Sungguh setelah kejadian hari itu Miran tidak memberi kabar apapun lagi kepada Jimin-ia tidak membalas pesan yang Jimin berikan-banyak sekali, dia mengirimi boom message keesokan harinya, dan dia masih menge-spam kanal chat Miran sampai sekarang; sampai Jungkook sudah harus kembali ke Korea karena ibunya terpeleset di kamar mandi.
Ia sengaja menjauhi Jimin kendati tak ingin dipermainkan lebih jauh lagi, dan ia tak ingin menjadi orang ketiga di hubungan seseorang-karena pada dasarnya ia sangat membenci orang yang memakai gelar seperti itu dan gelarnya juga.
"Psst, aku akan mengantar pesanan dulu. Kau jaga toko ya," kata Moira yang sudah siap dengan tiga kantong plastik dengan isi berbeda dan lokasi yang berbeda juga, di tangan satunya ada kunci mobil.

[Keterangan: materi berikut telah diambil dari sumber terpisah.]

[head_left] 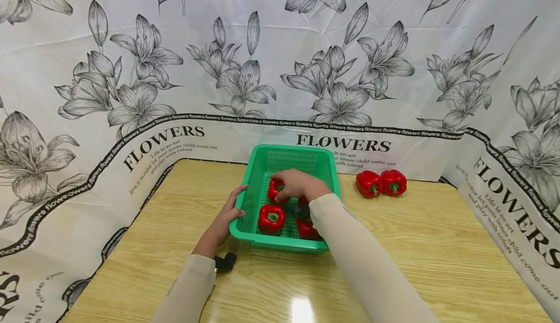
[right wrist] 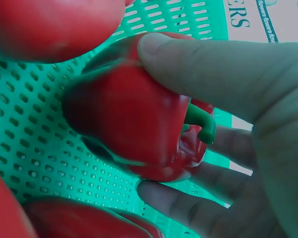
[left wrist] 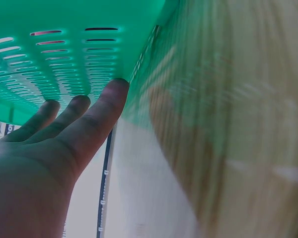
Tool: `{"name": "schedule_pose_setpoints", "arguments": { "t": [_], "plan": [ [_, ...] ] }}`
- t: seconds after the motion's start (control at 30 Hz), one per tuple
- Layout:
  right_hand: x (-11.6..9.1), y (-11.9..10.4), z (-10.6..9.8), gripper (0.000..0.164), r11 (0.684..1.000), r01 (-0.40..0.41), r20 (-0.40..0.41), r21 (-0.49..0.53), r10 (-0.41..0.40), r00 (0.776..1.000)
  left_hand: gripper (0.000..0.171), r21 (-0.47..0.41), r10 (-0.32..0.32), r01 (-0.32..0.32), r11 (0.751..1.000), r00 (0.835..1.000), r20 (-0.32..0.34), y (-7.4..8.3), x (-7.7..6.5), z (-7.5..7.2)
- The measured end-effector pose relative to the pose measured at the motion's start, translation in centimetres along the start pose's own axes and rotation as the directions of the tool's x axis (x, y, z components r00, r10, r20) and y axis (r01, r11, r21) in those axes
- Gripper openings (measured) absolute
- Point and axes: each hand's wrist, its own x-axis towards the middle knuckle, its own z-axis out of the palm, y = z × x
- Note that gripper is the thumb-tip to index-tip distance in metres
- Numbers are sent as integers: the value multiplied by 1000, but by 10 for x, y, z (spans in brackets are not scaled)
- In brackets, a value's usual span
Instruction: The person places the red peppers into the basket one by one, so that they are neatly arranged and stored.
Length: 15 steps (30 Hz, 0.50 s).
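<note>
A green plastic basket (head_left: 330, 167) with slotted walls stands on the table. Inside it, my right hand (head_left: 299, 185) holds a glossy red bell pepper (right wrist: 124, 109), the thumb on one side and the fingers along the other; its green stem points toward the palm. Nearby in the basket sit another red bell pepper (head_left: 271, 219) at front left and one at front right (head_left: 308, 230), partly hidden by the right wrist. My left hand (head_left: 224, 220) is at the basket's left side, with straight fingers (left wrist: 97, 106) against the outer wall and the thumb at the rim.
Two red bell peppers, one left (head_left: 369, 184) and one right (head_left: 393, 183), lie side by side on the wooden table (head_left: 420, 245) right of the basket. Flower-printed cloth (head_left: 245, 138) hangs behind and along both sides. A small black object (head_left: 226, 262) is by the left wrist.
</note>
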Motion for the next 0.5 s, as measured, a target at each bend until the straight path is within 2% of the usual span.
{"name": "schedule_pose_setpoints", "arguments": {
  "t": [0.2,0.5],
  "plan": [
    [6,-2,4,72,1000,-15,20,10,15,1000,76,-10,-14,14,1000,1000,-4,0,0,0],
    [15,0,11,70,999,9,33,-37,-8,999,77,-14,-24,24,1000,1000,-6,-1,1,-1]
  ]
}}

"Kurasa kau harus segera mencari pekerja pria, Moira..." kata Miran sembari geleng-geleng sendiri. Gadis itu rajin sekali bolak-balik ke sana dan ke mari hampir tiap jamnya.
Karena ini waktu senggang, Miran bisa menikmati jam kosongnya dengan memakan atau meminum sesuatu yang ada di kafe ini. Jadi tangannya kembali bergerak membuat cokelat panas untuk ia sajikan kepada diri sendiri. Tidak lama kemudian bel kafe terdengar, Miran sedang membelakangi kasir karena sedang menuangkan minumannya, jadi ia hanya menyambutnya menggunakan kata-kata saja. "Selamat datang, apa yang ingin kau pesan?"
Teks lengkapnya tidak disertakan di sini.